On the Mrazek Pond, the Blue-winged Teal were still there. We took a break by the Flamingo waterfront, enjoying the view and the birds offshore. There were Brown and White Pelicans, four Ospreys, twenty Laughing Gulls, four Great Blue Herons, and a Reddish Egret.
We drove over to the Eco Pond. One of the first birds we saw was a Grey Kingbird, Another was spotted later. Some birds must be on the move.
All the everyday birds were here, with a good mixture of large wading birds. There were White Ibis, one Glossy Ibis, three Little Blue Heron, two Tricolored Heron, many Snowy Egret, six Great Egrets, and a Great Blue Heron.
There were also three "Great White" and two "Wurdemann's" Herons. The difference is astonishing when all are there to compare.
We also had Moorhen, American Coots, Pied-billed Grebe, Anhinga, Belted Kingfisher, one Swallow-tailed Kite, and a Yellow-rumped Warbler. Two White-tailed Deer came out onto the track alongside the pond.
We started to make our way out of the park, said goodbye to Flamingo and headed towards Homestead. We decided on one last look at Royal Palm, and walked a little way on the Anhinga Trail . Five minutes on the boardwalk produced a Grey Kingbird, Double-crested Cormorants, four Anhinga, and a juv Purple Gallinule, this was very colourful. There was also a Green Heron, two Red-shouldered Hawks, and a Swallow-tailed Kite.
As we walked off passing the Double-crested Cormorants, one had its mouth open and showed it's bright blue gape. The next time you see one of these birds close up, examine their eyes. They have a spectacular circular pattern around the pupil. I have never seen this before in other birds.
We arrived back in the car park to find it full of about forty Vultures, both Black and Turkey. This must be some kind of sign. Better drive carefully. Headed back to the Everglades Motel, Homestead.
Day 12, Tuesday, April 10th. This is our last day. We fly from Miami International, at 20.40hrs. The hire car has to be returned for 1700hrs.
We headed north on Krome Road, stopping off at the Mary Krome Park, (Who was Mary Krome?), hoping for a Ruby Throated Hummingbird. We drew a blank, only seeing a Mockingbird with a stained red breast, a White-eyed Vireo, a Catbird, Mourning Doves, and a flight of Cedar Waxwings flew over.
The next port of call was a site obtained from the FLORIDA-L birdline at Krome Road along the railway tracks. Park up by the C-1W Canal. You don't have to walk more than 200 yards down the track. In that short distance, we had a male Dicksissel, one male and two female Indigo Buntings, and a female Blue Grosbeak along with several warblers.

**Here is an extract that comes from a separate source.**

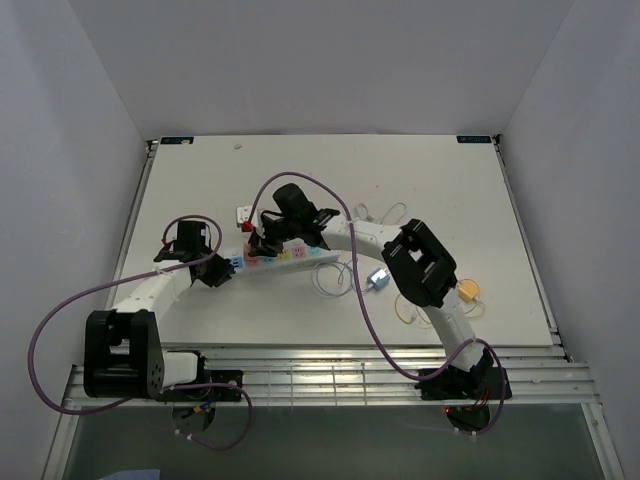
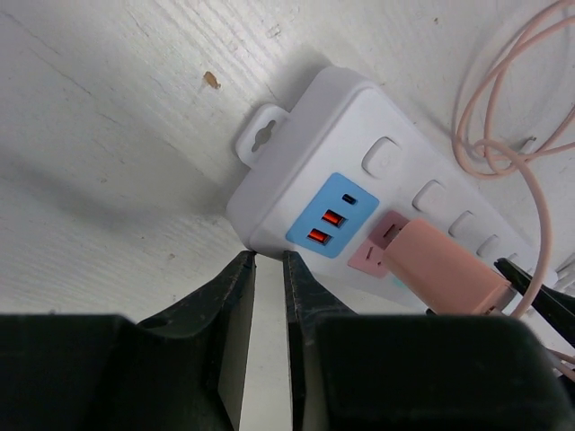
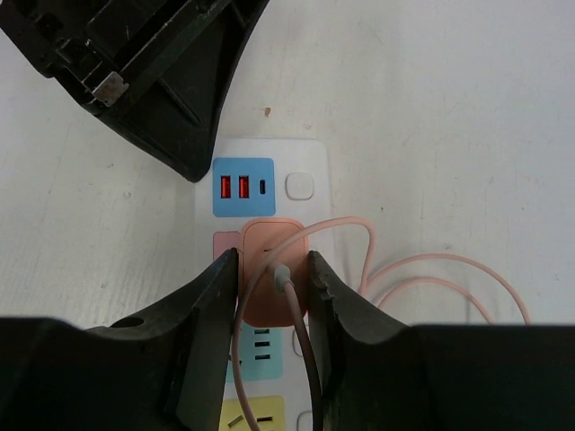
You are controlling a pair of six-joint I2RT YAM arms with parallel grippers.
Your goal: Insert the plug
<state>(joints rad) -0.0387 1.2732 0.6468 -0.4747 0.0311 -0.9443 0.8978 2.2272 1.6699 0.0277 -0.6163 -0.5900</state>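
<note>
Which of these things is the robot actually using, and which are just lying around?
In use: strip; pink plug; right end effector, gripping the plug; left end effector, shut at the strip's end.

Lying about: blue item; yellow item; small white piece beyond the strip.
</note>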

We headed into Kendall, suburb of Miami, to the Baptist Hospital. Worked around the trees surrounding the ponds. We had the Monk Parakeets, a pair of White-winged Parakeets and a pair of Yellow Chevroned Parakeets. A pair of Red Whiskered Bulbuls flew across the road, returning five minutes later to the tree we were standing under, giving us superb views.
A Muscovy Duck was watching us. We happened to be walking passed its nest, at the foot of a tree, with a full clutch of eggs. We also had four Red-bellied Woodpeckers.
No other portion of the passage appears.